Training metrics are different for the same config and same seed for different runs
Westerby opened this issue · 1 comments
Is there an existing issue for this?
- I have searched the existing issues
Problem summary
Training metrics used in consecutive trainings, with same parameters, are different for our own configs.
Code for reproduction
Can provide our config code via e-mail or private message.
Actual outcome
We developed our configs with 8495a2e InnerEye commit,
When training on 8495a2e the resulting metrics are the same for different runs and same seed.
When training on last committ: d902e02, the resulting metrics are slighlty different for different runs and same seed.
We made a separate test for Lung.py config which comes with InnerEye, and the metrics are the same when tested on both 8495a2e and d902e02 .

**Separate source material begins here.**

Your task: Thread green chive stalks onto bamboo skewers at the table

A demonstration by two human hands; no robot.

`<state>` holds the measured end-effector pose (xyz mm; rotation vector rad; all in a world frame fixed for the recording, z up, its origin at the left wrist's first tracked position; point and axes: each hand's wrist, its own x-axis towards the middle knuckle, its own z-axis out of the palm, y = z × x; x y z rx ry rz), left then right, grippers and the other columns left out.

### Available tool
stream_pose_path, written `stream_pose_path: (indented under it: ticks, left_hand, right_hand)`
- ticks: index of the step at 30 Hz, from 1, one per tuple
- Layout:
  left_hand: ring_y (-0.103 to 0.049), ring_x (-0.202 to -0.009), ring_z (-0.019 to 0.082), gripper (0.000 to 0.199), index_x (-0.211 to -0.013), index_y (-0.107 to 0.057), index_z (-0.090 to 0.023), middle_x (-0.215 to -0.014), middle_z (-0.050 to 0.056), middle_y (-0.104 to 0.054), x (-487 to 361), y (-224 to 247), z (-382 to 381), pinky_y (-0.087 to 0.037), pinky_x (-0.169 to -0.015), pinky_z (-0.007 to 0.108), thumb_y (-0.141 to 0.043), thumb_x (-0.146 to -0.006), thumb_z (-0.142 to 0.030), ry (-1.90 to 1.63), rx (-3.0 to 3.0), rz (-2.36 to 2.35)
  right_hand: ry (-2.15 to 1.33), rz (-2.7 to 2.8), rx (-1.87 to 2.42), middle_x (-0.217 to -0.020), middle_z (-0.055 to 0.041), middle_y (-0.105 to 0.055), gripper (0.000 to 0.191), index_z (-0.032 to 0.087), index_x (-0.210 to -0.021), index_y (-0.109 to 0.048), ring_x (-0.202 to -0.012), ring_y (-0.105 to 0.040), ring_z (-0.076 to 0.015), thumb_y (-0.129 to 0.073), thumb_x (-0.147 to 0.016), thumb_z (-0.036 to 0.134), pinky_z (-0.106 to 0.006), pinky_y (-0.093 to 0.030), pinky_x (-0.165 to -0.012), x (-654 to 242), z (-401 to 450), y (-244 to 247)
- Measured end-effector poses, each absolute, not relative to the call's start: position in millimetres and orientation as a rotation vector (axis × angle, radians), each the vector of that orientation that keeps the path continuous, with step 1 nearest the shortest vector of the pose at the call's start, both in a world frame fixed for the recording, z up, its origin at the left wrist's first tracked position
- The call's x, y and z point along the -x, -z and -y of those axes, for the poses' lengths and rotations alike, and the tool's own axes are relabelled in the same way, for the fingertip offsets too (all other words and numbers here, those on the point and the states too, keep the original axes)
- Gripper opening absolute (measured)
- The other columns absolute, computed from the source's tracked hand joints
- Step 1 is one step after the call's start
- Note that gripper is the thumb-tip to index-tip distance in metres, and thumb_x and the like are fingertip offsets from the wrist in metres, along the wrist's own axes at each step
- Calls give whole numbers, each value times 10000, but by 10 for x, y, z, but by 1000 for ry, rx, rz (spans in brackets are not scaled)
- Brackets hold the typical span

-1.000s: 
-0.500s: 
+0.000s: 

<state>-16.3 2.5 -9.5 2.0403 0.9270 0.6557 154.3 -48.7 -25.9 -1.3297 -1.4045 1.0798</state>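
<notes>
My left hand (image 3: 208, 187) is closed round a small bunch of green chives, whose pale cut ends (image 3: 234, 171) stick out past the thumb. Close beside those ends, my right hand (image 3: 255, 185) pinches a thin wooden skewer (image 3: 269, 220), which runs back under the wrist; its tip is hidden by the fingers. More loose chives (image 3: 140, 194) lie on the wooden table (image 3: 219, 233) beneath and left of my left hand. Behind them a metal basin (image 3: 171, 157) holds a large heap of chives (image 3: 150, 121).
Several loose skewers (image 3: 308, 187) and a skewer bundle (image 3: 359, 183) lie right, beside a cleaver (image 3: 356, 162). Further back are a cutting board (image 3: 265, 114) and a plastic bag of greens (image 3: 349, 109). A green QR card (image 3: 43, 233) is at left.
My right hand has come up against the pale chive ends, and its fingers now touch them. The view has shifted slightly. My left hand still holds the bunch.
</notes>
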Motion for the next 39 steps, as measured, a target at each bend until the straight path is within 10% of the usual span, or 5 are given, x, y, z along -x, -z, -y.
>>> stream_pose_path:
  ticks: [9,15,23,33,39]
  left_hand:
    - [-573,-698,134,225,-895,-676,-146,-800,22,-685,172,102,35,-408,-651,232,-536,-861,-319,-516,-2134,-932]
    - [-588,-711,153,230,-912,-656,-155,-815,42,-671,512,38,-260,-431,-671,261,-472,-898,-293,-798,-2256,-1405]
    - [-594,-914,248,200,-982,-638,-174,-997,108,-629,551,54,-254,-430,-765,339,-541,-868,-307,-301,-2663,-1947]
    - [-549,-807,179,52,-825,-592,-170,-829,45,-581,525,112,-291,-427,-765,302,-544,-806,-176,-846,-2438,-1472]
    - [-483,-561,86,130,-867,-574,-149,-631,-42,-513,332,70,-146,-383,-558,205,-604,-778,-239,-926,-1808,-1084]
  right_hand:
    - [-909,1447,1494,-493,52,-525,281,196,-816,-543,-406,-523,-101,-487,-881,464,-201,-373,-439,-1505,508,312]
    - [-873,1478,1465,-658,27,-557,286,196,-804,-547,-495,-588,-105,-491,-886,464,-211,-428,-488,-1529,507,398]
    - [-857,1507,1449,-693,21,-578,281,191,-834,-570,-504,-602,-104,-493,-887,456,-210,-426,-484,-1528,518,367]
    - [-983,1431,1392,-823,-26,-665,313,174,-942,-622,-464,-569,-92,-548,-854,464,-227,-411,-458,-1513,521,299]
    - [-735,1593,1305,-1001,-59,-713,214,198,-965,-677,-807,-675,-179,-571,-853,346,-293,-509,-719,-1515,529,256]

In our config we use only random module from standard library, which is supposed to be seed with seed_everything method from pytorch lightning. We checked some values in randomly generated numbers in our module, and they were the same for different runs.
Error messages
No response
Expected outcome
We want to have exactly the same results for all runs with the same config and seed value.
System info
System: Ubuntu 18.04.5 LTS
env.txt
Okay, there's new parameter added for LightningContainer, which we missed after changing IE version.
self.pl_deterministic = True
With this added, reproducibility works.